## Task requirements
Copy each line containing the word "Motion" from the records that follow, please.

Stored items from a collection
-=-=-=-=-
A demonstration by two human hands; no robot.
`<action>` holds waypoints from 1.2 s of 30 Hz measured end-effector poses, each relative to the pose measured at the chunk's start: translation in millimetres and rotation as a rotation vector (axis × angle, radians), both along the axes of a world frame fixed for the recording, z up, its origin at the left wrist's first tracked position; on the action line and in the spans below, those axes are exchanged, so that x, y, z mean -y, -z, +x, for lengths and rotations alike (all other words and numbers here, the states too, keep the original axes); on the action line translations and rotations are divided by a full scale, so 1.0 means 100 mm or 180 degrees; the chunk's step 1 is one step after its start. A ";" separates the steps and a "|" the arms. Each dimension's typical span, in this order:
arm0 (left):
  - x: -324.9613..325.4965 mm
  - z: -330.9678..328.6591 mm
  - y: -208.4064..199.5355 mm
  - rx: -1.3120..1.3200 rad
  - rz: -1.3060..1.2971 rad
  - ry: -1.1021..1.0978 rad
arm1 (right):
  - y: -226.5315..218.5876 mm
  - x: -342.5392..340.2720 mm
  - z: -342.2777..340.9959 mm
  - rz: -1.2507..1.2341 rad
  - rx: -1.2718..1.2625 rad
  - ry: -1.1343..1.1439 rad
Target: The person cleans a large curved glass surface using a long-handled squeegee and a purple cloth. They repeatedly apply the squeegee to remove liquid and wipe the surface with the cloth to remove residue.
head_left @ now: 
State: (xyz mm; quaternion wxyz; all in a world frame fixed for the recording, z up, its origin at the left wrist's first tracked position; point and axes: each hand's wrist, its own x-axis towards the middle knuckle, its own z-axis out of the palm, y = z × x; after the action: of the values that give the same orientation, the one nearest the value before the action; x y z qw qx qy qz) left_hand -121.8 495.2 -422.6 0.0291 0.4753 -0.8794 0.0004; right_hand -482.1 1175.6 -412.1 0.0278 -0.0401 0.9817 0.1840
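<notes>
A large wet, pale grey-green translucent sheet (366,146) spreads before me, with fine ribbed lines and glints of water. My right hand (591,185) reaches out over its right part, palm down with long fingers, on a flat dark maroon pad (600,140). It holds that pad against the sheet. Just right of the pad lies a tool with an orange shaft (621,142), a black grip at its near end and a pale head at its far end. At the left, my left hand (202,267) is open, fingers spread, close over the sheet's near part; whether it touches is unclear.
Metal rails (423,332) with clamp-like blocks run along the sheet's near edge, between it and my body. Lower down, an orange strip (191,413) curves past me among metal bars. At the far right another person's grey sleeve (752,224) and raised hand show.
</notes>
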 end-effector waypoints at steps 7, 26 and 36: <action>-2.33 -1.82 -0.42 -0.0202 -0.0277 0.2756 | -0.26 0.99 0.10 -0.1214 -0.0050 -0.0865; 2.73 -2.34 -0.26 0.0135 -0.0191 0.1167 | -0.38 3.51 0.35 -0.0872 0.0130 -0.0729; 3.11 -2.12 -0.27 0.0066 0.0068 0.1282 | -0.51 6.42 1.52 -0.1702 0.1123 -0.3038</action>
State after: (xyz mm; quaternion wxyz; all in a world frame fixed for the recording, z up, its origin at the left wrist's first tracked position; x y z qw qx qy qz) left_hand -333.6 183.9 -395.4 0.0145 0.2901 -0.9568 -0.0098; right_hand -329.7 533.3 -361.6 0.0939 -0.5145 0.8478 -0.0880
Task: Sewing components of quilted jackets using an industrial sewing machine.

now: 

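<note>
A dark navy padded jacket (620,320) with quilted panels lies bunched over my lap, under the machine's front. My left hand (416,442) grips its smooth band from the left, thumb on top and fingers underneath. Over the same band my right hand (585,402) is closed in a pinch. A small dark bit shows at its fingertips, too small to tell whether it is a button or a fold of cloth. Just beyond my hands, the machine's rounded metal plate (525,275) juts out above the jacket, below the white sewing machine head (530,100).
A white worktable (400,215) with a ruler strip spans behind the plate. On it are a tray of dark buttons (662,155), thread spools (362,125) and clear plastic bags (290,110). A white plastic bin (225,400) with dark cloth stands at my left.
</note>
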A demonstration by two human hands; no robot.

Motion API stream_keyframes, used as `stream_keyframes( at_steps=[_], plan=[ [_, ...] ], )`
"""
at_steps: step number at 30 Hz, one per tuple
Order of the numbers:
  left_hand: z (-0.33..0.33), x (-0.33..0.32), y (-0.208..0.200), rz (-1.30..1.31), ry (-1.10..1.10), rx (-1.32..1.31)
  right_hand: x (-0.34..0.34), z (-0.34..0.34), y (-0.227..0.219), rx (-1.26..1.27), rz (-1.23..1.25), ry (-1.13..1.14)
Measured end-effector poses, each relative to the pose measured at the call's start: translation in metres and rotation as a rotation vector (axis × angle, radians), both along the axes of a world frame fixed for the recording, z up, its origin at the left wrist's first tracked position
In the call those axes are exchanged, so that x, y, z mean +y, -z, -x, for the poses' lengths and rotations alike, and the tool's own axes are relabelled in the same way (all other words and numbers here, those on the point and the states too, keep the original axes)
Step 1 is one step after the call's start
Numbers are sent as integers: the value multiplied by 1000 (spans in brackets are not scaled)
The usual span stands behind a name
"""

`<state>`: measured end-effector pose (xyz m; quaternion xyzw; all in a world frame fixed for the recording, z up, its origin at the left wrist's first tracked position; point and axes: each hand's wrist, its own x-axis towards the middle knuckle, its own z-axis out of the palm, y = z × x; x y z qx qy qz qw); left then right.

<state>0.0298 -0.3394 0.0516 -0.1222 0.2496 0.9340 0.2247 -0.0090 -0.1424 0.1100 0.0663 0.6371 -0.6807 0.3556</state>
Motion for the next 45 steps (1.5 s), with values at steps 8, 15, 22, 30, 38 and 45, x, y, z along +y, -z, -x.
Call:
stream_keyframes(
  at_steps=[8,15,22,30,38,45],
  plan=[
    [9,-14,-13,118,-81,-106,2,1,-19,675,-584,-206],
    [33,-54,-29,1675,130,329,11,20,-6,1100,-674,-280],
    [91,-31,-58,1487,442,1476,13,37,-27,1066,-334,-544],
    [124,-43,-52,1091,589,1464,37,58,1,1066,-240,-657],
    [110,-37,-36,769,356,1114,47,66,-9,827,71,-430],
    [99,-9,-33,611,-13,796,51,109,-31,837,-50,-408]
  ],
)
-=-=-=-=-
## Response to the task
Motion API stream_keyframes, used as `stream_keyframes( at_steps=[_], plan=[ [_, ...] ], )`
Motion for the next 45 steps (1.5 s), with values at steps 8, 15, 22, 30, 38 and 45, x, y, z along +y, -z, -x.

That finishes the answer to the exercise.